Elucidation of Flame Spread and Group Combustion Excitation Mechanism of Randomly-distributed Droplet Clouds (Group Combustion) - 08.27.15
The Elucidation of Flame Spread and Group Combustion Excitation Mechanism of Randomly-distributed Droplet Clouds (Group Combustion) investigation by the Japan Aerospace Exploration Agency tests a theory that fuel sprays change from partial to group combustion as flames spread across a cloud of droplets. In the Multi-purpose Small Payload Rack in the Kibo module, droplets of decane, a component of gasoline or kerosene, are arranged randomly on thin-fiber lattice points, and the flame and droplet positions and temperature distribution are measured as the flame spreads. Microgravity blocks convection, which on Earth would quickly disperse the droplets and combustion products before such measurements could be made. Science Results for Everyone
Information Pending Experiment Details
OpNom: Group Combustion
Masato Mikami, Ph.D., Yamaguchi University, Tokiwadai, Japan
Hiroshi Nomura, Ph.D., College of Industrial Technology, Chiba 275-8575, Japan
Osamu Moriue, Ph.D., Graduate School of Engineering, Japan
Akira Umemura, Department of Aerospece Engineering Graduate School of Engineering Nagoya University, Nagoya, Japan
Daniel L. Dietrich, Ph.D., Glenn Research Center, Cleveland, OH, United States
Masao Kikuchi, Japan
Japan Aerospace Exploration Agency (JAXA), Tsukuba, Japan
Sponsoring Space Agency
Japan Aerospace Exploration Agency (JAXA)
Japan Aerospace Exploration Agency
ISS Expedition Duration 1
March 2015 - March 2016
Previous ISS Missions
This investigation is the first combustion experiment to be performed onboard the KIBO.
The understanding of the mechanism of the combustion of liquid fuel spray is one of the most important issues in combustion science.

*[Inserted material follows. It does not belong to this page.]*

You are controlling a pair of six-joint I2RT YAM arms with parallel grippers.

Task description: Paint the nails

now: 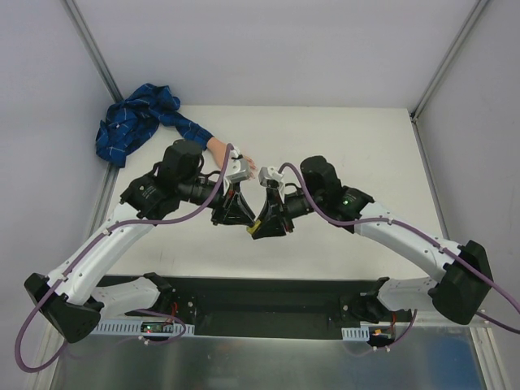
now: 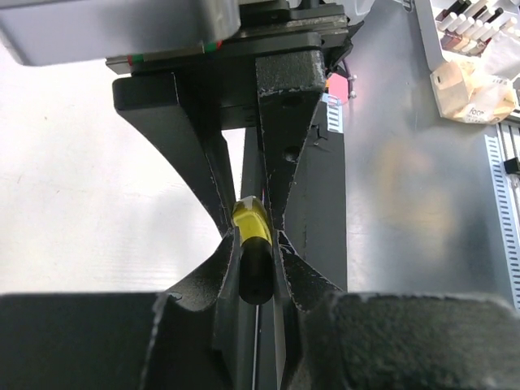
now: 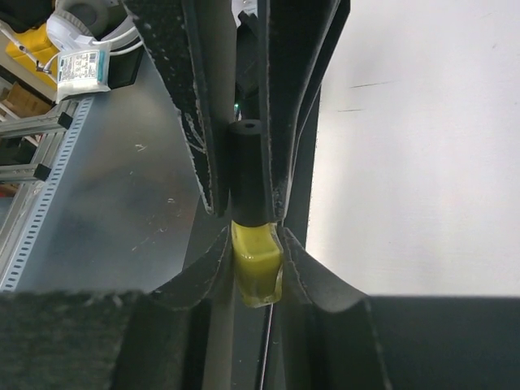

In spray combustion, a burning state called “group combustion”, inside which one flame surrounds many droplets, occurs depending on various conditions. Excitation of group combustion, which is important for stable combustion of spray, would be caused by flame spread among fuel droplets. For better understanding and prediction of spray combustion behavior, therefore, it is essential to clarify flame spread mechanism of fuel droplets by using microgravity environment which enables employment of relatively larger droplets than those in real sprays.

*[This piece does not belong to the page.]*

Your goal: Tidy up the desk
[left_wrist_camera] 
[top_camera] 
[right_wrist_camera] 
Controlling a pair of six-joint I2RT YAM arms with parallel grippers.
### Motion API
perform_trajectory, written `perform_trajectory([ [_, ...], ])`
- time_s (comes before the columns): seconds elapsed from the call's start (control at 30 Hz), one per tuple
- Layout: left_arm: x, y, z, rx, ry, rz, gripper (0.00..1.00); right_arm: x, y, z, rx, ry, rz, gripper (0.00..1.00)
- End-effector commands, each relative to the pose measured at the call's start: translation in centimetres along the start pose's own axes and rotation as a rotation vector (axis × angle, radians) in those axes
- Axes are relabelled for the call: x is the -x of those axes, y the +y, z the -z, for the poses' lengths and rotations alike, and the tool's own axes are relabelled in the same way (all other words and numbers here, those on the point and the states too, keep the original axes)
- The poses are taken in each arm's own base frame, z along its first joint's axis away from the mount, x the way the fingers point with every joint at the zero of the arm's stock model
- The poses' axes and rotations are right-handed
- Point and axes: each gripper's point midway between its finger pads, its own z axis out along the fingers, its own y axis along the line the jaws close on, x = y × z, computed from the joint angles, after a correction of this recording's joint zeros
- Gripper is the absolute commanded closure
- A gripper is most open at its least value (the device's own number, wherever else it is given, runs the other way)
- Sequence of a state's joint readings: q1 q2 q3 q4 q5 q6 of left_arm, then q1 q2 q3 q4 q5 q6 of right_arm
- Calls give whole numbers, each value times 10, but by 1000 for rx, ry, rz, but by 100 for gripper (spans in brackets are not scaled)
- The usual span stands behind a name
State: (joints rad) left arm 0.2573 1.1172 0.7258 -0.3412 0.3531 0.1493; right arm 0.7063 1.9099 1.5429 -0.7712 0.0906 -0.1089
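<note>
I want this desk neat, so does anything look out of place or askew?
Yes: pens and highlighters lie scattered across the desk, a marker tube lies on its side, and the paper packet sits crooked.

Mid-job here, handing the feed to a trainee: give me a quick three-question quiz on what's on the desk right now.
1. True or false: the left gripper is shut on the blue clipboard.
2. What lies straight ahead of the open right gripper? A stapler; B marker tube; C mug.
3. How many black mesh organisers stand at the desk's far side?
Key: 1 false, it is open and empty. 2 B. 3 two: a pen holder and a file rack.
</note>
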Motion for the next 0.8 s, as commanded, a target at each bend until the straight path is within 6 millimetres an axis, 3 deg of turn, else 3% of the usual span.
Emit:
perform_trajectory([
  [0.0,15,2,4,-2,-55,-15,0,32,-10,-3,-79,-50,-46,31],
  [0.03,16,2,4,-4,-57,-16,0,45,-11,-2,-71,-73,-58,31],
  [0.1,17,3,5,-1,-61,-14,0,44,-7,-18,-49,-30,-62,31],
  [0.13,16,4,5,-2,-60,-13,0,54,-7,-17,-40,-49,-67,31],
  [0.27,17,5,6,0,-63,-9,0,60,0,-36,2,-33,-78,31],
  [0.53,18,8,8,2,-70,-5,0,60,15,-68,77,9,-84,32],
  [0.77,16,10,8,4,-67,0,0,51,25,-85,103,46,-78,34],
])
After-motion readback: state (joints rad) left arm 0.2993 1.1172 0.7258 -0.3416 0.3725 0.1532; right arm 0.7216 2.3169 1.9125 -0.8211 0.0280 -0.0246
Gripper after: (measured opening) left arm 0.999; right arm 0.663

Flame spread phenomena of fuel droplet clouds are observed in detail for verification of the hypothesis which are related to flame spread characteristics of fuel droplets. n-decane (C10H22) is employed as fuel. Fuel droplets are deployed on crossing points of Silicon Carbide (SiC) fiber lattice (30 x 30, diameter: 14 micrometer) or on single SiC fiber (diameter: 78 micrometer). An edge droplet is ignited by electrically heated wire to initiate flame spread among droplets. Effects of droplets arrangement, droplet interval, and initial droplet diameter on flame spread phenomena are investigated. Obtained data will be compared with prediction by a proposed flame spread model.

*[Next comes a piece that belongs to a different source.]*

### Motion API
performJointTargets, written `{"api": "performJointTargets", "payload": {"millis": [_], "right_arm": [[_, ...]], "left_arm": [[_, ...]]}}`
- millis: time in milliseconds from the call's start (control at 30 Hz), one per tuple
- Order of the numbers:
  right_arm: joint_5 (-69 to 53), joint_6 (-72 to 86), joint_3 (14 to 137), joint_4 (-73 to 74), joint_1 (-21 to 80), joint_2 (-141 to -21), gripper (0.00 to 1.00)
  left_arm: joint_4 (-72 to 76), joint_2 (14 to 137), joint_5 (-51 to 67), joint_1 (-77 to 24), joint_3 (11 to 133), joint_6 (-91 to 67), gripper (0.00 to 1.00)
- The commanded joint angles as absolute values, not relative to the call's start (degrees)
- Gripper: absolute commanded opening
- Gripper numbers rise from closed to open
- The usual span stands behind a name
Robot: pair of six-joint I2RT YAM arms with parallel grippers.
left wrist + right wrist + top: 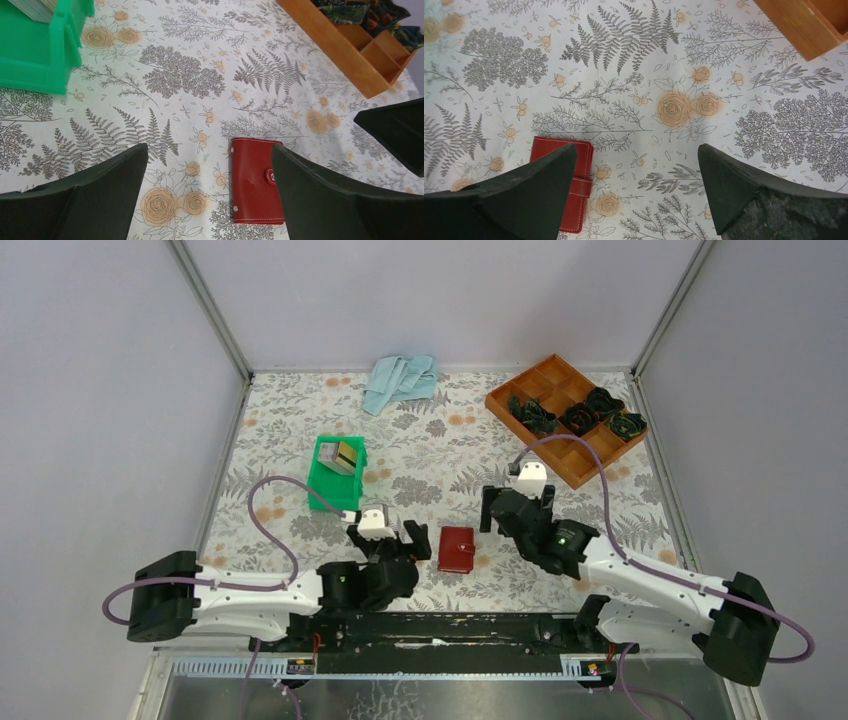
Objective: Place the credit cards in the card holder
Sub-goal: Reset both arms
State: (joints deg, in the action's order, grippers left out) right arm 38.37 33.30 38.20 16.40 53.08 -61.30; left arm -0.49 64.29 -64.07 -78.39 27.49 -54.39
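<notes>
The card holder (457, 549) is a small dark red case, folded shut with its snap tab fastened, lying flat on the floral cloth between the two arms. My left gripper (392, 540) is open just left of it. In the left wrist view the card holder (252, 180) lies partly under the right-hand finger of that gripper (209, 150). My right gripper (516, 504) is open to the case's upper right. Its own view shows the card holder (585, 165) half hidden behind the left finger of the gripper (636, 150), with nothing between the jaws. The credit cards (344, 456) (35, 7) stand in the green bin.
The green bin (330, 485) (40, 55) stands left of centre. An orange compartment tray (590, 455) (345, 42) (799, 22) with dark bundles sits at the back right. A pale blue cloth (400, 380) lies at the back. Metal frame posts and grey walls border the table.
</notes>
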Motion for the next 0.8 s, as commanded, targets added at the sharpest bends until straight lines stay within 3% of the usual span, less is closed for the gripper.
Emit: {"api": "performJointTargets", "payload": {"millis": [0,300,767], "right_arm": [[40.5,34.6,37.8,17.8,52.8,-56.1,0.99],[42.8,30.4,35.1,14.8,52.8,-53.3,0.99],[46.6,31.0,36.7,16.7,52.8,-52.7,0.99]], "left_arm": [[-5.5,59.3,-66.6,-78.7,28.3,-52.9,1.00],[-9.9,54.6,-67.2,-78.8,28.6,-53.1,1.00],[-2.4,55.1,-68.5,-78.7,27.8,-43.8,1.00]]}}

Microgravity environment provides us several advantages for the present investigation. The largest merit is magnification of the relevant physical scale such as droplet diameter and droplet interval as well as time scale such as the necessary time for flame to spread between droplets can be possible without induction of natural convection. So, space experiments are expected to reveal the nature of flame spread among fuel droplets through detail and precise observation of well-defined configuration. The findings and knowledge obtained through space experiment is applied to improvement of theoretical and numerical model to treat flame spread behavior among fuel droplets. Finally, it is expected that such model enables us improved prediction of complicated bahavior of spray combustion, leading to design of advanced spray combustors such as aero engines, gas turbines, and industrial furnaces.
Rocket engines widely use spray combustion of liquid propellants immediately after injection into the combustion chamber. The high speeds of fuel and oxidizer as they move through the combustion chamber make it virtually impossible to analyze the droplet and flame interactions. Group Combustion will help improve numerical simulations used to predict spray combustion behavior in development of advanced rocket engines.
Group Combustion will help improve flame-spread modeling for better prediction of spray combustion in cleaner, energy-efficient engines. It will provide clear guidelines for designing a spray combustor with stable combustion and bridge theory between droplet and spray combustion.